For now, federal regulators are settling for a more incremental strategy — redesigning annual COVID booster shots to target newer variants of omicron. A reformulated shot will most likely roll out by early September.
With the end of the public health emergency, local and federal health officials will have less visibility into who has COVID-19 and where the virus is spreading. The CDC and local health departments have used that information to guide communities about mask wearing and other precautions.
But when the emergency expires, laboratories will no longer be required to report the results of coronavirus tests to the government. Last week, the CDC announced that it would no longer track community levels of COVID-19 or the percentage of tests that come back positive.
Instead, agency officials said they would rely on wastewater samples and hospital data as metrics for monitoring the virus. Hospitals will still be required to report coronavirus cases when the emergency ends, though not in as much detail as before.

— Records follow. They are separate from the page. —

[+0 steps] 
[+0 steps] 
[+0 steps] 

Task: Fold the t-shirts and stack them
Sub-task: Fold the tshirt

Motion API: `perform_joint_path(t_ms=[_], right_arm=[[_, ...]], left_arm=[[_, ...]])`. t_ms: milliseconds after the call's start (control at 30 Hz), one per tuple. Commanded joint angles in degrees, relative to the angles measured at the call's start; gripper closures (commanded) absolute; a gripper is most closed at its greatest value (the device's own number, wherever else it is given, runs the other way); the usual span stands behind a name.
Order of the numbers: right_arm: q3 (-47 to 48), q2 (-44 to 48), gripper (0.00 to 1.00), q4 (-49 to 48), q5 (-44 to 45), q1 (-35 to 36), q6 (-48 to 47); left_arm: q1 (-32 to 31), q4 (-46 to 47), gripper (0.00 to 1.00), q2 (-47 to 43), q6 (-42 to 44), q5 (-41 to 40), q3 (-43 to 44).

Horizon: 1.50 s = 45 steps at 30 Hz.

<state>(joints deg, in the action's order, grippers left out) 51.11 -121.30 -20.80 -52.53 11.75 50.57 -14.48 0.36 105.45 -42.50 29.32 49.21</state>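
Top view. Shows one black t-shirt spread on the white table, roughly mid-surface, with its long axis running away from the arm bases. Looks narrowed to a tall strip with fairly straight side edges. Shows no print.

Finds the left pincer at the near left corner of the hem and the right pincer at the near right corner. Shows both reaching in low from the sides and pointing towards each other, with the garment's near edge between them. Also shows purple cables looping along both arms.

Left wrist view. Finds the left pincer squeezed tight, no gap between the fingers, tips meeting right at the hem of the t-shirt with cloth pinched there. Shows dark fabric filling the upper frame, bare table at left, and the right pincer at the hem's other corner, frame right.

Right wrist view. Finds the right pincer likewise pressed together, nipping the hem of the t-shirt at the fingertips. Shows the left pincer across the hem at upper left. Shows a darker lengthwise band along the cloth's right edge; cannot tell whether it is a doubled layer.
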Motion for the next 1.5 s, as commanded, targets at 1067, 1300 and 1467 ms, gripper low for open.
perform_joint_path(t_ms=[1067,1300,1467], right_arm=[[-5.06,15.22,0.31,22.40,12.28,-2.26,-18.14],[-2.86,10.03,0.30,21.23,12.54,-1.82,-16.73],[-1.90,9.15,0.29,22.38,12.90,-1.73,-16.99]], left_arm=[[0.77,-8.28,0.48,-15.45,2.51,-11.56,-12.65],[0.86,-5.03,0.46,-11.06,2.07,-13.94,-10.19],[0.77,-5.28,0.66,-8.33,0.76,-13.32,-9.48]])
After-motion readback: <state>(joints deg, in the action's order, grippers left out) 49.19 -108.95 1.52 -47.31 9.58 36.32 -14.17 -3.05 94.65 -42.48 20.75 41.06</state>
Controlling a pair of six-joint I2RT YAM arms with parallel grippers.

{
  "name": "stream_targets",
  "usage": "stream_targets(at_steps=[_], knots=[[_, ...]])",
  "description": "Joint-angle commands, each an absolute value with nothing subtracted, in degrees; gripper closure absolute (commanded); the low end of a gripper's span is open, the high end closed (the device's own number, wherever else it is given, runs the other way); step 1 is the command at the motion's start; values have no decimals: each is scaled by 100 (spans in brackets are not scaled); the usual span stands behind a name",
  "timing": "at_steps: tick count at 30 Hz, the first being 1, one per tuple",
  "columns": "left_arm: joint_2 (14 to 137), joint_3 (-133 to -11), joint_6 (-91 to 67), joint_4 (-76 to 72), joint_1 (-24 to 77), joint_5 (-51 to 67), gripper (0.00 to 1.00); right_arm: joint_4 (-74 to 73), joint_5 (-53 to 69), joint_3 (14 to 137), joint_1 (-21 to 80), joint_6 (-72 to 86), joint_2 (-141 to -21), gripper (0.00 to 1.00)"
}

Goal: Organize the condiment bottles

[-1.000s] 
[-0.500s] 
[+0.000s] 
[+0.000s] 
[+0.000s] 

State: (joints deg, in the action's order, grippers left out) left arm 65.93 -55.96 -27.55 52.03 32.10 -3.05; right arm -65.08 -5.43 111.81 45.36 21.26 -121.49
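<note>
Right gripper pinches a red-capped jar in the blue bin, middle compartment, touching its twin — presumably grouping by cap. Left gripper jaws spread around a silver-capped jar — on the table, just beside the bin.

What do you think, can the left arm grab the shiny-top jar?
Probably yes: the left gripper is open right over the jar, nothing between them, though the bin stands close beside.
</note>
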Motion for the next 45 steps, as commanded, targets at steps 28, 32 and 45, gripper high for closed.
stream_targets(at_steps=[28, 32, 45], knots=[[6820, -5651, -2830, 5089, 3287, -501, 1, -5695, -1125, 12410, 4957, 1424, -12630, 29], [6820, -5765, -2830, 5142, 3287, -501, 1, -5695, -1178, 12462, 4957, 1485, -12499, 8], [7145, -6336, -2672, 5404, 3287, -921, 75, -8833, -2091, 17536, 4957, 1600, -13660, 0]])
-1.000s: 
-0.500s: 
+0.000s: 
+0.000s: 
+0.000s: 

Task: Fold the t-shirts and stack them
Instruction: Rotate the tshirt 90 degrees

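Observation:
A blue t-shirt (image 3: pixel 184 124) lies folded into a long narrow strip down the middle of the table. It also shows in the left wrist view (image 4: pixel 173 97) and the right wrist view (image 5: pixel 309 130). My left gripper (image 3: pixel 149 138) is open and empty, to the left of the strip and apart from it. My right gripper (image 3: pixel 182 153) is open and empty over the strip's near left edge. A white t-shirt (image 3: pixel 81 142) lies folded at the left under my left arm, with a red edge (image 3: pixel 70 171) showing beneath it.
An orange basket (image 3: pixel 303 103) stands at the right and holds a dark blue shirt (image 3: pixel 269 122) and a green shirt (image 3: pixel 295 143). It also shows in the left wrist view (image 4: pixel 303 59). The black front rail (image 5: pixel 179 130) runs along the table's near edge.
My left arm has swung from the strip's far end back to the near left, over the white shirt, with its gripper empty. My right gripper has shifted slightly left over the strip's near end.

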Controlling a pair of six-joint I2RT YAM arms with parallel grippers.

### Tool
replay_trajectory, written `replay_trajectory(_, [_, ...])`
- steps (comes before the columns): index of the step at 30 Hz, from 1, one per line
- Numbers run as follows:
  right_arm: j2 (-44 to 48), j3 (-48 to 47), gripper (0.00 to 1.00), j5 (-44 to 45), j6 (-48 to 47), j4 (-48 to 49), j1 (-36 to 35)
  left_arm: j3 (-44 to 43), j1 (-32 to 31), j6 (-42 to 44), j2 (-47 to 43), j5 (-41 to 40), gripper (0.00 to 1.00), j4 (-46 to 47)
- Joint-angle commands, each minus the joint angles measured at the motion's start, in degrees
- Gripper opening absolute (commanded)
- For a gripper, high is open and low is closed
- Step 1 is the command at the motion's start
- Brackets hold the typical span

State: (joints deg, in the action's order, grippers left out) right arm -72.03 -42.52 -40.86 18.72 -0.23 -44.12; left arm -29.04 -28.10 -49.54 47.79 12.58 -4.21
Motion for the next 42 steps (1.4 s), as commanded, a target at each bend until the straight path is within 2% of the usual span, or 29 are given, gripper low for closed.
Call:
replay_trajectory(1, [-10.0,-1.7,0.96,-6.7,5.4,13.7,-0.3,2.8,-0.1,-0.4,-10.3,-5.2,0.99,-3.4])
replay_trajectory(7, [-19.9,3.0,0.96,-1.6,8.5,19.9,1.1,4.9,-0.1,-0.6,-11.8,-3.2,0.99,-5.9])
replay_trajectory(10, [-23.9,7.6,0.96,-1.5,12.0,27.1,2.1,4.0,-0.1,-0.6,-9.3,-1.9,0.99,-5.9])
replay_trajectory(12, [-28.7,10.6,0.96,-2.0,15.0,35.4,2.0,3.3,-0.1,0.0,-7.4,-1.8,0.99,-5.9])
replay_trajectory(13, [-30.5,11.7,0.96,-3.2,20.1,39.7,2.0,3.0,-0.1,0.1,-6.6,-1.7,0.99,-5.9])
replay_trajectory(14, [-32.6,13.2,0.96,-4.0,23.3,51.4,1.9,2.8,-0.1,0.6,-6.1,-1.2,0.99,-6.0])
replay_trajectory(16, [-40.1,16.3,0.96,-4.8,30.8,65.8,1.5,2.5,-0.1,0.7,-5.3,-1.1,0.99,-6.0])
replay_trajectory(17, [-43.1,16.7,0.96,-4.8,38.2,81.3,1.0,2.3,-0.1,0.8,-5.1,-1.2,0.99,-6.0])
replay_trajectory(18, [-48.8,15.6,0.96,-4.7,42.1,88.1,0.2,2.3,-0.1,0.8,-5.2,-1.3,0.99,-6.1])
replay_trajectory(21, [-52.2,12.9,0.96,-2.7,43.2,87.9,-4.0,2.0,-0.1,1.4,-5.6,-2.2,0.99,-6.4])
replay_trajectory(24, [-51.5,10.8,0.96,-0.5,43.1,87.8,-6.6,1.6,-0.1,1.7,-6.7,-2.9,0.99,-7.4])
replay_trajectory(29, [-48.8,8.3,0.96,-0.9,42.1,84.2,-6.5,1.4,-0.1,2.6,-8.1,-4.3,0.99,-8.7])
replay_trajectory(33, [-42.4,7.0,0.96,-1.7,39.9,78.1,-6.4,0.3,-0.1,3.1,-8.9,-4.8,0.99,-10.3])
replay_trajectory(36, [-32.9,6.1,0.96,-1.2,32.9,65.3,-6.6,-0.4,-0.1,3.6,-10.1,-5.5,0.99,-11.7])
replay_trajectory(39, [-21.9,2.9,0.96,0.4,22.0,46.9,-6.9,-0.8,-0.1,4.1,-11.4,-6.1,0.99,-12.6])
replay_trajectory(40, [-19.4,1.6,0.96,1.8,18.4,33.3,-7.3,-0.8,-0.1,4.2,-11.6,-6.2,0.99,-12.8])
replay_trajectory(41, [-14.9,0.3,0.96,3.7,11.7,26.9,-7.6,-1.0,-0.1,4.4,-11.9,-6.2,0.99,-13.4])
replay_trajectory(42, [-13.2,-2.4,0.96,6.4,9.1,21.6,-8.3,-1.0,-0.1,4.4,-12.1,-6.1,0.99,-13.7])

After Jha leaves, leadership of the federal COVID response may function more as a committee effort among agency chiefs, with O'Connell as a central coordinator. O'Connell said last week that she had talked with White House officials about the new pandemic preparedness office but did not know of plans for its leadership.
"We're just waiting to see where it lands," she said.
In recent weeks, Jha has talked to leading virus experts to gauge the likelihood of another omicron-like variant. One of those scientists, Dr. Dan H. Barouch, the director of the Center for Virology and Vaccine Research at Beth Israel Deaconess Medical Center, said he told Jha that the way the coronavirus mutates meant it was nearly impossible to offer more than a "gut" prediction, which he put at around 20% in the next two years.
Becerra insists that, whatever is coming, his department is prepared.
"At the end of any major war, you don't just let down your guard completely," he said. "Because while it may seem like it's over, there could easily be a flare-up. So we may be exiting the public health emergency, but we haven't left the public health threat."